[Start of section]

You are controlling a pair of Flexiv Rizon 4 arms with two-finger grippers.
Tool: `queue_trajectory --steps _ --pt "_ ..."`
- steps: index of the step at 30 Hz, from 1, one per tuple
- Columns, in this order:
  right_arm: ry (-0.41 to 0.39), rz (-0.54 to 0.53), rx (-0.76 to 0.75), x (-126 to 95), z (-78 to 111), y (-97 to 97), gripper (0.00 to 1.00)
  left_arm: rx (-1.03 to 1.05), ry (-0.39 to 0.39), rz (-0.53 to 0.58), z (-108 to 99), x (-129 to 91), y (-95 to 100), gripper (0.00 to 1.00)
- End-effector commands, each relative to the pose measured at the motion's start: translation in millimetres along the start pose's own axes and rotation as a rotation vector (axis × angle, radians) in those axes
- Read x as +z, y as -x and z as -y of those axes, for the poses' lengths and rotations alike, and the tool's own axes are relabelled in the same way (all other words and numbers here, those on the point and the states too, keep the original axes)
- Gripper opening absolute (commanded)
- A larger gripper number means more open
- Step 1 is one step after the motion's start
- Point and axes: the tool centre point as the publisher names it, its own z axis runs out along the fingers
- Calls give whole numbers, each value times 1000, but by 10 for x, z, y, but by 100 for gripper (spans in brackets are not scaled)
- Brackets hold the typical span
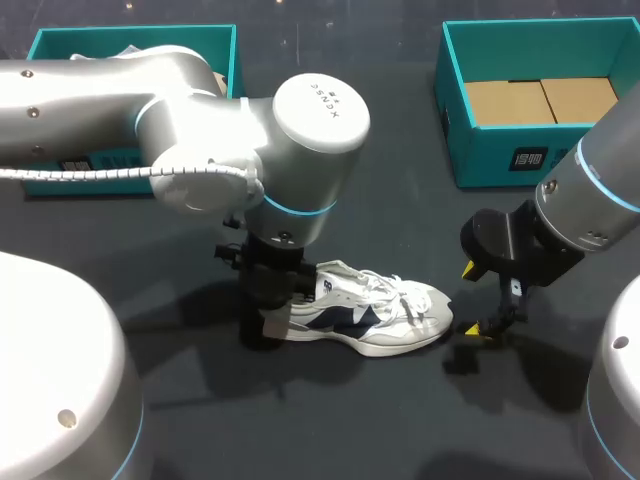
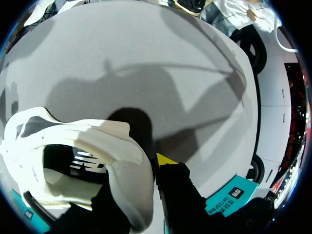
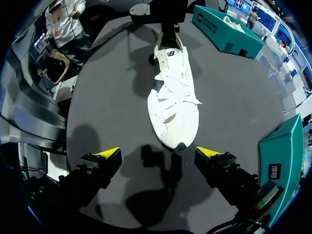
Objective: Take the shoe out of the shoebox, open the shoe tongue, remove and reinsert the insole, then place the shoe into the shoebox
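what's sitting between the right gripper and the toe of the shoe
Nothing visible. The right gripper is open, with only bare table between its fingers and the toe of the shoe just ahead. The left gripper grips the heel at the far end, out of the way.

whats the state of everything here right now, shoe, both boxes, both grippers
shoe: out of the box, resting on its sole, heel gripped
left gripper: jaws shut on the shoe's heel collar
right gripper: jaws open, empty, just off the toe
right shoebox: open, brown cardboard inside
left shoebox: open, contents mostly hidden
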Motion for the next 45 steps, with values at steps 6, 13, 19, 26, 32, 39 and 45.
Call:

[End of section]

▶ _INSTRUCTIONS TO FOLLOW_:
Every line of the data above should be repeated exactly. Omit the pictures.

▶ _PROBLEM SOLUTION_:
You are controlling a pair of Flexiv Rizon 4 arms with two-finger grippers.
Tool: `queue_trajectory --steps _ --pt "_ ..."`
- steps: index of the step at 30 Hz, from 1, one per tuple
- Columns, in this order:
  right_arm: ry (-0.41 to 0.39), rz (-0.54 to 0.53), rx (-0.76 to 0.75), x (-126 to 95), z (-78 to 111), y (-97 to 97), gripper (0.00 to 1.00)
  left_arm: rx (-1.03 to 1.05), ry (-0.39 to 0.39), rz (-0.53 to 0.58), z (-108 to 99), x (-129 to 91), y (-95 to 100), gripper (0.00 to 1.00)
- End-effector commands, each relative to the pose measured at the motion's start: translation in millimetres along the start pose's own axes and rotation as a rotation vector (axis × angle, radians) in those axes
- Read x as +z, y as -x and z as -y of those axes, for the poses' lengths and rotations alike, and the tool's own axes are relabelled in the same way (all other words and numbers here, those on the point and the states too, keep the original axes)
- Gripper opening absolute (commanded)
- A larger gripper number means more open
- Step 1 is one step after the motion's start
- Point and axes: the tool centre point as the publisher names it, its own z axis runs out along the fingers
- Calls give whole numbers, each value times 1000, but by 10 for x, z, y, but by 100 for gripper (spans in brackets are not scaled)
- Brackets hold the typical span
Objective: Take the shoe out of the shoebox, open the shoe tongue, remove and reinsert the insole, then place the shoe into the shoebox
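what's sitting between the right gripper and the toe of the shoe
Nothing visible. The right gripper is open, with only bare table between its fingers and the toe of the shoe just ahead. The left gripper grips the heel at the far end, out of the way.

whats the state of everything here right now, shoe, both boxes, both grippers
shoe: out of the box, resting on its sole, heel gripped
left gripper: jaws shut on the shoe's heel collar
right gripper: jaws open, empty, just off the toe
right shoebox: open, brown cardboard inside
left shoebox: open, contents mostly hidden
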Motion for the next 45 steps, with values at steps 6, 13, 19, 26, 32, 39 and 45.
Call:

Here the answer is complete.